Taking each line of the records in turn, count those containing "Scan" and report only the number.

[Data entries]
▼▼▼

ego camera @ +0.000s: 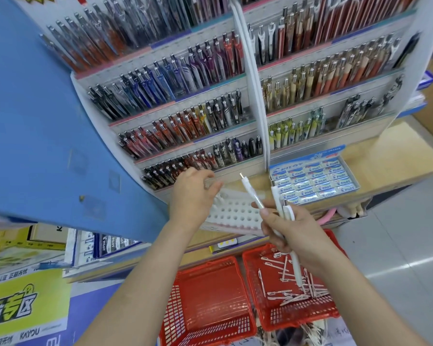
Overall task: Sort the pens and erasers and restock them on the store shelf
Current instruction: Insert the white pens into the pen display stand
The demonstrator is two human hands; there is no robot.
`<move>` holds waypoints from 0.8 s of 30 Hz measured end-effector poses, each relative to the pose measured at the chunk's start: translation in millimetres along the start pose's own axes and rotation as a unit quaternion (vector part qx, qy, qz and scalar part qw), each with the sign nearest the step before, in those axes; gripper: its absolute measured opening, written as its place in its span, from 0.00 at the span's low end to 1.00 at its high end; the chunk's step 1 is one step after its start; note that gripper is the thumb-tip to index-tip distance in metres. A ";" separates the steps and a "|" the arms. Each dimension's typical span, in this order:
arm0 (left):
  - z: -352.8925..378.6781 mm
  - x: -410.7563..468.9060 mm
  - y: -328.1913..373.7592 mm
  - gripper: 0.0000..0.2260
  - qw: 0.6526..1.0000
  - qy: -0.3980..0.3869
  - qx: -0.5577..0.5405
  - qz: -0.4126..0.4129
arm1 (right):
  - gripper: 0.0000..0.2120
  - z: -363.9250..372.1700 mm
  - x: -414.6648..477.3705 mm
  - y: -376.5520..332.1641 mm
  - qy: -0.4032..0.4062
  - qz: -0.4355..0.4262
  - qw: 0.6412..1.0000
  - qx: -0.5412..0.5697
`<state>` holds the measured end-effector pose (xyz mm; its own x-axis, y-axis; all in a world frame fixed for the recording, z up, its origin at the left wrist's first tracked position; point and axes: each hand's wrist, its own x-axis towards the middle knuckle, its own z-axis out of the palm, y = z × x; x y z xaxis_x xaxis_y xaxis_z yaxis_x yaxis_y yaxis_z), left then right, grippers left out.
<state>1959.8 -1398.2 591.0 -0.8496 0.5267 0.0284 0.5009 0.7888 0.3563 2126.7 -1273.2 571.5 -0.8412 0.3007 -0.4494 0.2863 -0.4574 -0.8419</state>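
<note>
My right hand (293, 231) grips a bundle of white pens (278, 198), their tips pointing up toward the shelf. My left hand (193, 193) reaches over a white pen holder tray (233, 211) full of round holes and pinches something small and clear at the tray's far left corner; what it is I cannot tell. A box of Pilot erasers (315, 181) stands on the wooden ledge to the right of the tray. Below, the right red basket (293, 290) holds several loose white pens, and the left red basket (205, 303) holds nothing I can see.
A tiered display (185, 101) of many coloured pens rises behind the tray. A blue panel (35, 121) stands at the left. Boxes and a yellow-green sign (23, 303) lie at lower left. Grey floor (398, 245) shows at right.
</note>
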 end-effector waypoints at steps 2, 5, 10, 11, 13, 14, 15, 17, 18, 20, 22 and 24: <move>-12.1 -11.1 11.1 0.13 0.985 -0.016 -0.165 -0.052 | 0.08 1.4 -0.3 -2.5 -0.005 -0.006 1.000 -0.021; -30.6 -24.8 27.9 0.12 0.912 -0.118 -0.378 -0.110 | 0.06 3.6 -0.2 -6.1 -0.010 -0.016 0.999 -0.049; -39.3 -31.1 26.4 0.05 0.874 -0.117 -0.453 -0.128 | 0.06 10.1 -2.8 -12.0 -0.021 -0.023 0.996 -0.079; -40.7 -31.6 24.7 0.05 0.873 -0.114 -0.455 -0.131 | 0.07 10.5 -2.6 -12.4 -0.026 -0.019 0.996 -0.083; -44.6 -32.3 20.9 0.03 0.875 -0.097 -0.455 -0.134 | 0.09 9.3 -2.0 -11.6 -0.030 -0.008 0.995 -0.090; -46.4 -31.6 17.7 0.03 0.877 -0.081 -0.454 -0.138 | 0.09 7.4 -1.7 -10.5 -0.022 -0.005 0.995 -0.092; -49.0 -30.4 13.9 0.04 0.879 -0.056 -0.451 -0.143 | 0.09 5.4 -0.8 -9.0 -0.006 -0.002 0.996 -0.092; -54.6 -25.2 3.9 0.06 0.886 0.006 -0.437 -0.154 | 0.08 0.7 2.3 -5.7 0.046 0.002 0.996 -0.071; -56.6 -22.0 -1.2 0.07 0.892 0.034 -0.423 -0.158 | 0.07 -1.6 4.6 -3.8 0.076 0.008 0.996 -0.047; -56.2 -17.3 -8.1 0.08 0.909 0.071 -0.378 -0.159 | 0.10 -6.6 8.3 -1.0 0.116 0.032 0.993 0.017; -49.3 -15.1 -10.6 0.07 0.933 0.077 -0.318 -0.148 | 0.13 -10.4 9.3 -0.3 0.117 0.047 0.987 0.099; -40.4 -15.4 -7.6 0.08 0.951 0.069 -0.273 -0.126 | 0.12 -12.5 7.3 -0.2 0.090 0.054 0.982 0.159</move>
<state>1962.4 -1425.1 625.7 -0.9639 0.2660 -0.0134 0.1498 0.5828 0.7987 2126.3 -1260.5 564.7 -0.7110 0.3655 -0.6008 0.1880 -0.7245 -0.6631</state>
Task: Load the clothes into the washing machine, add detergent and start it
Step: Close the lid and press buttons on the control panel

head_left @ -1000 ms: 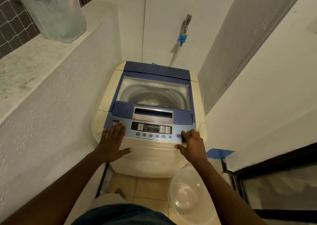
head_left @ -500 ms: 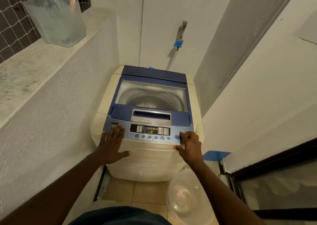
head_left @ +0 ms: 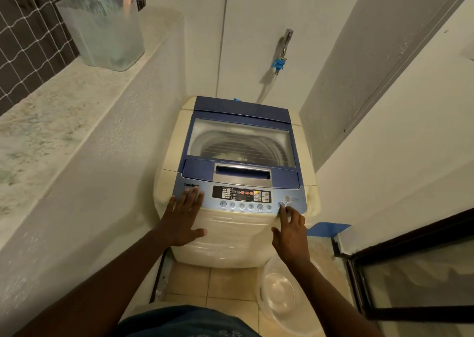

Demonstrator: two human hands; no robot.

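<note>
A cream top-loading washing machine (head_left: 220, 244) with a blue lid stands in a narrow alcove. Its lid (head_left: 241, 141) is down, and pale clothes show dimly through the window in the drum. The control panel (head_left: 242, 195) is lit with red and yellow lights. My left hand (head_left: 183, 220) rests flat, fingers straight, on the panel's left end and the front edge. My right hand (head_left: 289, 230) reaches to the panel's right end, its index fingertip touching a round button (head_left: 281, 204).
A clear plastic basin (head_left: 279, 293) sits on the tiled floor by the machine's right front corner. A translucent container (head_left: 102, 28) stands on the stone ledge at left. A tap with a blue hose fitting (head_left: 279, 63) is on the back wall. A dark-framed door (head_left: 410, 272) is at right.
The display has lit up with more red and yellow lights. My right hand has uncurled from the panel's right corner and now points one finger at a button. The left hand stays put.
</note>
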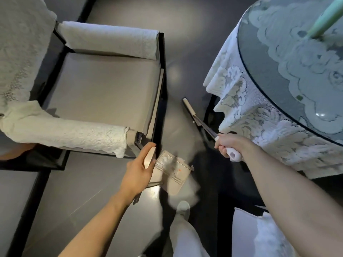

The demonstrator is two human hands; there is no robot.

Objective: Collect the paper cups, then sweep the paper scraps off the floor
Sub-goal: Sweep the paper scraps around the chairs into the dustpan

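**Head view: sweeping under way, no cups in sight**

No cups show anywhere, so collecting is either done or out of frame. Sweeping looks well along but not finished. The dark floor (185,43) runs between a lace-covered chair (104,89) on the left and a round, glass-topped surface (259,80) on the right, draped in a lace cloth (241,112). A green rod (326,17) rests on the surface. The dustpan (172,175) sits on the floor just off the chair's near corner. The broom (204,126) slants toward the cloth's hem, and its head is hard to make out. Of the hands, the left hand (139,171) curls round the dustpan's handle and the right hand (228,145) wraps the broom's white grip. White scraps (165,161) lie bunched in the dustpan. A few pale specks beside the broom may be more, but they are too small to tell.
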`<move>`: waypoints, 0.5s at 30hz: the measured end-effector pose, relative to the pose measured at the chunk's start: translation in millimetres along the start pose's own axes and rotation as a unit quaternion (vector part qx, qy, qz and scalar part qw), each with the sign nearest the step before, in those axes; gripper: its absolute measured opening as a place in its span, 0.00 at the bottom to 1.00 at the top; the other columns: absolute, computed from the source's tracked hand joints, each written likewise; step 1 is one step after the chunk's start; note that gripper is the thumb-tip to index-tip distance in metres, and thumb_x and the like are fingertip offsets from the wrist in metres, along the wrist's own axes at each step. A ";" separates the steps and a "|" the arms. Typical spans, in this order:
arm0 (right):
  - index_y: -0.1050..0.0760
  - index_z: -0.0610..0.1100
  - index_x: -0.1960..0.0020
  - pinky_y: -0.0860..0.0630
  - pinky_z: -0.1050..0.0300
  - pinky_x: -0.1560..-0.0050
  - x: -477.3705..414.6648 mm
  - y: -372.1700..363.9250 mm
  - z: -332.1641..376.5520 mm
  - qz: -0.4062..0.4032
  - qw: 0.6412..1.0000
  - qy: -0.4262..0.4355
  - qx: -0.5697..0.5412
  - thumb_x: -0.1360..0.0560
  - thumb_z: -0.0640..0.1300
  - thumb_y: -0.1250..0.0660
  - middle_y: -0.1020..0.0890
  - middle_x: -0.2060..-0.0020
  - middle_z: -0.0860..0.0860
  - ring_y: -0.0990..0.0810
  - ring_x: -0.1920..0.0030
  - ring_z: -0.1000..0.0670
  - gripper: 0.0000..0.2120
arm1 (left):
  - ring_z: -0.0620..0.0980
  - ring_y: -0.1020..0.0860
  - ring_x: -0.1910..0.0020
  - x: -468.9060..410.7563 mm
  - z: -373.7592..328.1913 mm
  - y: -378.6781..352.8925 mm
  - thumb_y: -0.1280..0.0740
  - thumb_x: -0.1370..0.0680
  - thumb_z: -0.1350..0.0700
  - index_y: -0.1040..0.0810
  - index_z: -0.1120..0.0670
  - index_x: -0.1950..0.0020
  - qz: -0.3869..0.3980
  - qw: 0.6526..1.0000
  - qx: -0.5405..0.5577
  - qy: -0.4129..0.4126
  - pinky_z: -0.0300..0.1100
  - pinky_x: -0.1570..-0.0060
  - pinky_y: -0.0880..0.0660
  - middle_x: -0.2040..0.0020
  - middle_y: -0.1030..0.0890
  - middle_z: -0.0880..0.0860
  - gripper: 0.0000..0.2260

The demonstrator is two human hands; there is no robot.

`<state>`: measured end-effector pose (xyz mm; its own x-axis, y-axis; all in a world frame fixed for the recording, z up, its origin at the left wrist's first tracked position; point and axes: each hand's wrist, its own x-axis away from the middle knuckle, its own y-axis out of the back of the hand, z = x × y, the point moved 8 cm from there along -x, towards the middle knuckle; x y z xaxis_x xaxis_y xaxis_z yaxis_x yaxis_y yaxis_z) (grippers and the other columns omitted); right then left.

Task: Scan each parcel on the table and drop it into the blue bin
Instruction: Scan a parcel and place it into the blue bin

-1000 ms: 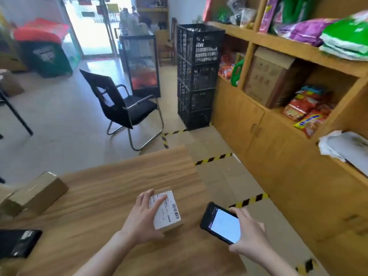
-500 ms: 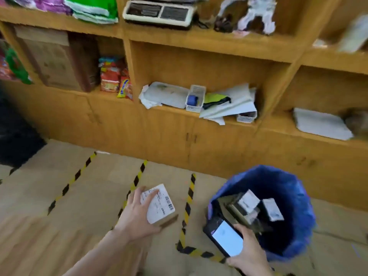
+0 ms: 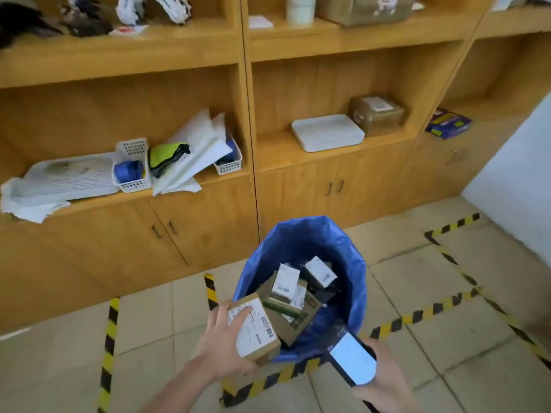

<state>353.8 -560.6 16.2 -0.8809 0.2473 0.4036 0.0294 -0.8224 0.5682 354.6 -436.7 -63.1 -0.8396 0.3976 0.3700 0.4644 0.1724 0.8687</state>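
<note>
Parcel [image 3: 257, 328] is gripped in your left hand [image 3: 224, 345], fingers curled over the labelled top, thumb at its near end, forearm coming in from the bottom edge. It hangs over the near-left rim of the blue bin [image 3: 353, 263], label up, long axis running away from you and slightly left. Your right hand [image 3: 386, 375] grips a phone [image 3: 353, 357], lit screen up, at the bin's near-right rim.

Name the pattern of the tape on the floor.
The floor tape is striped black and yellow, clearest in the head view.
</note>
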 end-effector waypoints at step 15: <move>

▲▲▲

* **Solution below**
2